• The task: An exact copy of the entries below is the expected answer.

• Listed entries:
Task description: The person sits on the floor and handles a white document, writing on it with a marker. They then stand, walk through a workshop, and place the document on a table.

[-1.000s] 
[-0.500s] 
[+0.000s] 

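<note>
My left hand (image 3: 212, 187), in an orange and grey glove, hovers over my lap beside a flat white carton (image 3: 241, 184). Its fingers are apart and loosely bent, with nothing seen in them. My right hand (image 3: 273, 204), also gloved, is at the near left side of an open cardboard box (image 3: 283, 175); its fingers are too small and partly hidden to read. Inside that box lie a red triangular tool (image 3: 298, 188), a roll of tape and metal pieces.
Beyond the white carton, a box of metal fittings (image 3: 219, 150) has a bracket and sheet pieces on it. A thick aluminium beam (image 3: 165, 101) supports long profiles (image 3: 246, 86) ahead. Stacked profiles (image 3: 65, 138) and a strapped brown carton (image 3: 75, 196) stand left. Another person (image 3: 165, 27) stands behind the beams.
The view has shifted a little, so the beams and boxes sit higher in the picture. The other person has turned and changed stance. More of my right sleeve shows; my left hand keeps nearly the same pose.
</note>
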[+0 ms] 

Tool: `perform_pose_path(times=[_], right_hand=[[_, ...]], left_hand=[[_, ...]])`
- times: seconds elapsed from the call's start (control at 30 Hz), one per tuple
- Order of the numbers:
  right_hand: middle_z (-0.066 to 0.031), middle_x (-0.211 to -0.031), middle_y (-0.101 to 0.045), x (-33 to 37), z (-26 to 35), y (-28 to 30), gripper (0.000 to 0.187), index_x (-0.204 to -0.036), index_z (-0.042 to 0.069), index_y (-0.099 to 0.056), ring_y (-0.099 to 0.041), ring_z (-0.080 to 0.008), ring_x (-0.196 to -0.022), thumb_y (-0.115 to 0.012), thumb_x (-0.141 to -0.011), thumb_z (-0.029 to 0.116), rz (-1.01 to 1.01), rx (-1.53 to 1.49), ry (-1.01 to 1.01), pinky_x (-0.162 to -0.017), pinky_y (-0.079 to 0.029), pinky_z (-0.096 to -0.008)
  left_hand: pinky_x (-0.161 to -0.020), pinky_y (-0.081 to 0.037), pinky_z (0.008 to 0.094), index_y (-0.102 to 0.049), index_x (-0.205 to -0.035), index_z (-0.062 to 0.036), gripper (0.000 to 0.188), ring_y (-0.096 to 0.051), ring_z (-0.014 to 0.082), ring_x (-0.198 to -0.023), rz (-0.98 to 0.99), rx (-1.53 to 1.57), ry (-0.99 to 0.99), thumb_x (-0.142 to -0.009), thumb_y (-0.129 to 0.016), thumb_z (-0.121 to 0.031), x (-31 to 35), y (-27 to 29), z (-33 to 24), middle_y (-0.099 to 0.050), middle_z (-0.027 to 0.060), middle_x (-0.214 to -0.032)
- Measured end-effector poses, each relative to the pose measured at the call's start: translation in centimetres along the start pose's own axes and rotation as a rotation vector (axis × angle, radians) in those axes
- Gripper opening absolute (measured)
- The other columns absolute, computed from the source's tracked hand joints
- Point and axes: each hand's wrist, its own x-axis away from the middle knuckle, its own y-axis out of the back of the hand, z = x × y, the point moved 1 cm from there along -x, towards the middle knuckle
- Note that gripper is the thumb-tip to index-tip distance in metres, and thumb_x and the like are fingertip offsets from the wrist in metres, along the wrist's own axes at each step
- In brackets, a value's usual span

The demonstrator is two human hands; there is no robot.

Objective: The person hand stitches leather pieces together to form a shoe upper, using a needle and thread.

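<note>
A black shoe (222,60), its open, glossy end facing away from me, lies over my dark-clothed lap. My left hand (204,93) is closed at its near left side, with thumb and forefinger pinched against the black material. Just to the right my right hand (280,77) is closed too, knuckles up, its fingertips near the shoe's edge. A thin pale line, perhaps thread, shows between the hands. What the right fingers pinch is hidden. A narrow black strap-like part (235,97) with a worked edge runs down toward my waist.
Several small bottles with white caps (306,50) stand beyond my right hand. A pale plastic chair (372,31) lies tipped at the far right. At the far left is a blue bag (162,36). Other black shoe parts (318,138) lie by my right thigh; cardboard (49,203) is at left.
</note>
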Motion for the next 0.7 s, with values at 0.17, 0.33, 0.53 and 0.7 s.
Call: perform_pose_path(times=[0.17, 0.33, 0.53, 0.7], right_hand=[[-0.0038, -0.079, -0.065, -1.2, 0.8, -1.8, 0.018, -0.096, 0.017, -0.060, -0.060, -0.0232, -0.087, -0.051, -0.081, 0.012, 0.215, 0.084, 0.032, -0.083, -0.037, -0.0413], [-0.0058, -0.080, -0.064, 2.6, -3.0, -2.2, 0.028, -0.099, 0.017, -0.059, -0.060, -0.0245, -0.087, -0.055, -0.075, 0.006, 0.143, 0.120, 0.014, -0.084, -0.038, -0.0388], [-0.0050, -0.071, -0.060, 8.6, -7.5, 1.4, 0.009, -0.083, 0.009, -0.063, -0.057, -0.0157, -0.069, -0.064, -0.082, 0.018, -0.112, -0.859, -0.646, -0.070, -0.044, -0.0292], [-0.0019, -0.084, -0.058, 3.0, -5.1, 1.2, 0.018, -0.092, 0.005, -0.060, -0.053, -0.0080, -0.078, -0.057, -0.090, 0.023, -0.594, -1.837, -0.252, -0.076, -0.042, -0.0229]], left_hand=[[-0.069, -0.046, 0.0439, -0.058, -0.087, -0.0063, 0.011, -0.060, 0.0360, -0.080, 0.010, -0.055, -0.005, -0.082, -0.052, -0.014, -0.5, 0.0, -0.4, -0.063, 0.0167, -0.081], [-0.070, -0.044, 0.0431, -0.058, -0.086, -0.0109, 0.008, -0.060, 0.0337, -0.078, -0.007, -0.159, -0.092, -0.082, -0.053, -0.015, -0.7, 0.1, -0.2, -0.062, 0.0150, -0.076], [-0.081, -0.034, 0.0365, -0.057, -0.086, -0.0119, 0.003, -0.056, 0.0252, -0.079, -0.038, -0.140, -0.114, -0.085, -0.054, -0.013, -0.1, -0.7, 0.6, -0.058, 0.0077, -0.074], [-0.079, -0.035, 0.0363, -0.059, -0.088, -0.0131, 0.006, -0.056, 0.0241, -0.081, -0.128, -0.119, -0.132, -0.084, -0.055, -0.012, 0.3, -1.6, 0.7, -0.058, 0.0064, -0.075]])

• Solution to this exercise:
Task description: The person sits on the floor and handles a white document, writing on it with a marker. They then stand, walk through a workshop, and place the document on a table.

[-1.000s] 
[-0.500s] 
[+0.000s] 

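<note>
My left hand (image 3: 212, 187), in an orange and grey glove, hovers over my lap beside a flat white carton (image 3: 241, 184). Its fingers are apart and loosely bent, with nothing seen in them. My right hand (image 3: 273, 204), also gloved, is at the near left side of an open cardboard box (image 3: 283, 175); its fingers are too small and partly hidden to read. Inside that box lie a red triangular tool (image 3: 298, 188), a roll of tape and metal pieces.
Beyond the white carton, a box of metal fittings (image 3: 219, 150) has a bracket and sheet pieces on it. A thick aluminium beam (image 3: 165, 101) supports long profiles (image 3: 246, 86) ahead. Stacked profiles (image 3: 65, 138) and a strapped brown carton (image 3: 75, 196) stand left. Another person (image 3: 165, 27) stands behind the beams.
The view has shifted a little, so the beams and boxes sit higher in the picture. The other person has turned and changed stance. More of my right sleeve shows; my left hand keeps nearly the same pose.
</note>
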[+0 ms] 

Tool: `perform_pose_path(times=[_], right_hand=[[_, ...]], left_hand=[[_, ...]])`
- times: seconds elapsed from the call's start (control at 30 Hz), one per tuple
- Order of the numbers:
  right_hand: middle_z (-0.066 to 0.031), middle_x (-0.211 to -0.031), middle_y (-0.101 to 0.045), x (-33 to 37), z (-26 to 35), y (-28 to 30), gripper (0.000 to 0.187), index_x (-0.204 to -0.036), index_z (-0.042 to 0.069), index_y (-0.099 to 0.056), ring_y (-0.099 to 0.041), ring_z (-0.080 to 0.008), ring_x (-0.196 to -0.022), thumb_y (-0.115 to 0.012), thumb_x (-0.141 to -0.011), thumb_z (-0.029 to 0.116), rz (-1.01 to 1.01), rx (-1.53 to 1.49), ry (-1.01 to 1.01), pinky_x (-0.162 to -0.017), pinky_y (-0.079 to 0.029), pinky_z (-0.096 to -0.008)
  left_hand: pinky_x (-0.161 to -0.020), pinky_y (-0.081 to 0.037), pinky_z (0.008 to 0.094), index_y (-0.102 to 0.049), index_x (-0.205 to -0.035), index_z (-0.062 to 0.036), gripper (0.000 to 0.188), ring_y (-0.096 to 0.051), ring_z (-0.014 to 0.082), ring_x (-0.198 to -0.023), rz (-0.98 to 0.99), rx (-1.53 to 1.57), ry (-0.99 to 0.99), thumb_x (-0.142 to -0.009), thumb_y (-0.129 to 0.016), thumb_z (-0.121 to 0.031), x (-31 to 35), y (-27 to 29), z (-33 to 24), middle_y (-0.099 to 0.050), middle_z (-0.027 to 0.060), middle_x (-0.214 to -0.032)
- Measured end-effector poses, each relative to the pose measured at the call's start: translation in centimetres along the start pose's own axes and rotation as a rotation vector (axis × angle, radians) in those axes
- Gripper opening absolute (measured)
- The other columns absolute, computed from the source's tracked hand joints
- Point and axes: each hand's wrist, its own x-axis away from the middle knuckle, its own y-axis out of the back of the hand, z = x × y, the point moved 1 cm from there along -x, towards the middle knuckle
- Note that gripper is the thumb-tip to index-tip distance in metres, and thumb_x and the like are fingertip offsets from the wrist in metres, along the wrist's own axes at each step
- In brackets, a value's usual span

The demonstrator is two human hands; there is no robot.

Objective: The person hand stitches leather pieces together to form a shoe upper, using a needle and thread.

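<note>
A black shoe (222,60), its open, glossy end facing away from me, lies over my dark-clothed lap. My left hand (204,93) is closed at its near left side, with thumb and forefinger pinched against the black material. Just to the right my right hand (280,77) is closed too, knuckles up, its fingertips near the shoe's edge. A thin pale line, perhaps thread, shows between the hands. What the right fingers pinch is hidden. A narrow black strap-like part (235,97) with a worked edge runs down toward my waist.
Several small bottles with white caps (306,50) stand beyond my right hand. A pale plastic chair (372,31) lies tipped at the far right. At the far left is a blue bag (162,36). Other black shoe parts (318,138) lie by my right thigh; cardboard (49,203) is at left.
</note>
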Motion for the next 0.7 s, with values at 0.17, 0.33, 0.53 and 0.7 s.
Call: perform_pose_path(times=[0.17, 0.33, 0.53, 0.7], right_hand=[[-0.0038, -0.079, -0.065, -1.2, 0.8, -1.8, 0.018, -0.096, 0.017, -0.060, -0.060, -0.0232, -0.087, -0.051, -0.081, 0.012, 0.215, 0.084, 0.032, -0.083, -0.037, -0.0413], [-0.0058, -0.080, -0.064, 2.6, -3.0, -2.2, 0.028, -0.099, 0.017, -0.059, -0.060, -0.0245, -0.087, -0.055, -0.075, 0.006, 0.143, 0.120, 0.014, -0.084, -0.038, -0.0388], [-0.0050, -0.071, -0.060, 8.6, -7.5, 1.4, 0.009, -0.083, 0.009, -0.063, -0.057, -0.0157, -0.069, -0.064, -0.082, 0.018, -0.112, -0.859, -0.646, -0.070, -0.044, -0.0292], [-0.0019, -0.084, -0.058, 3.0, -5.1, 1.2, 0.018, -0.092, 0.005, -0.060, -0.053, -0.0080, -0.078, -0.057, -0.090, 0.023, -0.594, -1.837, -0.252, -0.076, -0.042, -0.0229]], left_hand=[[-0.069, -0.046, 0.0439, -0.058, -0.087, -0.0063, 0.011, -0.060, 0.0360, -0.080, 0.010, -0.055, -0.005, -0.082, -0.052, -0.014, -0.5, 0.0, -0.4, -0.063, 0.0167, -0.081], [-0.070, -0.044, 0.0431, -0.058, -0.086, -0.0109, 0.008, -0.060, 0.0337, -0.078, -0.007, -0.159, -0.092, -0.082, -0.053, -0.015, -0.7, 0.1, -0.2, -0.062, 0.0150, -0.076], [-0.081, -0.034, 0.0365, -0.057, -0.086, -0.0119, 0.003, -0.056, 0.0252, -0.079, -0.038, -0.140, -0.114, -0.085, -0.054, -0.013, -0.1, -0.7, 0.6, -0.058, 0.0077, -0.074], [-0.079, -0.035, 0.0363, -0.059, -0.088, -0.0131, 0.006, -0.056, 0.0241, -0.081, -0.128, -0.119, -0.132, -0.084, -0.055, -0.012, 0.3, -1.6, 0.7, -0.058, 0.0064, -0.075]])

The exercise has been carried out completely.